Possible questions related to trees include the following:
- How to calculate the height of a binary tree?
- How do you find the maximum value in a binary search tree?
- How do you implement nodes that have k distances from the root?
- How do you find the parents of a node in a binary tree?
Figure 6
Prefix Tree
Prefix trees are classified as a subset of trees, but because of their widespread use, we refer to them separately. Usually, people who want to enter the undergraduate or graduate computer science field must be familiar with the function of this tree to pass the national exam. To better perform the tasks, programmers must be thoroughly familiar with implementing this tree model.

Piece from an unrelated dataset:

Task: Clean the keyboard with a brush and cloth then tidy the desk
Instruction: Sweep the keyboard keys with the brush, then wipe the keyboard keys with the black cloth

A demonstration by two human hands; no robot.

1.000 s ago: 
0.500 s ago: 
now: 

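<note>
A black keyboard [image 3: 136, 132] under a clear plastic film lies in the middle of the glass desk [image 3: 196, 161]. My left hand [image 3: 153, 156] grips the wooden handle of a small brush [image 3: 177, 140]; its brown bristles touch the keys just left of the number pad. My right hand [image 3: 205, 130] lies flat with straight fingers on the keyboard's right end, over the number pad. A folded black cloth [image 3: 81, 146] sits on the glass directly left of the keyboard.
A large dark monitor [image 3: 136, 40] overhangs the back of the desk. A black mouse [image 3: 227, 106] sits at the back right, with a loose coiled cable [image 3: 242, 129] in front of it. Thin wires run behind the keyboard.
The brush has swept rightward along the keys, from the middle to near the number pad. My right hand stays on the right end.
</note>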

The Trie, called the prefix tree, has a tree-like structure, but its primary use is to solve string problems. Prefix trees are used for fast data retrieval and primarily in applications such as searching words in dictionaries, auto-suggesting in search engines, and routing IP addresses.
Figure 7 shows how to implement and store data elements in a prefix tree. The point to note about the prefix tree is that the word storage process in this tree has a top-down approach, Exactly as you can see in Figure 7.
Figure 7
Essential questions about prefix trees include:
- How to calculate the total number of words in the prefix tree?
- How do access words stored in the prefix tree?
- How do you format the terms of a dictionary based on a prefix tree?
last word
One thing to remember as a software programmer or student is that the concepts of data structure and advanced algorithms are not limited to undergraduate or graduate courses in computer engineering and play an essential and critical role in software development. AI and machine learning engineers have to use the proper data structure in projects to do business to maintain program performance and get output.
Mastery of data structure, analysis and design of algorithms, and advanced algorithm theory will help programmers solve programming projects and write code with higher performance, execution speed, and lower memory consumption.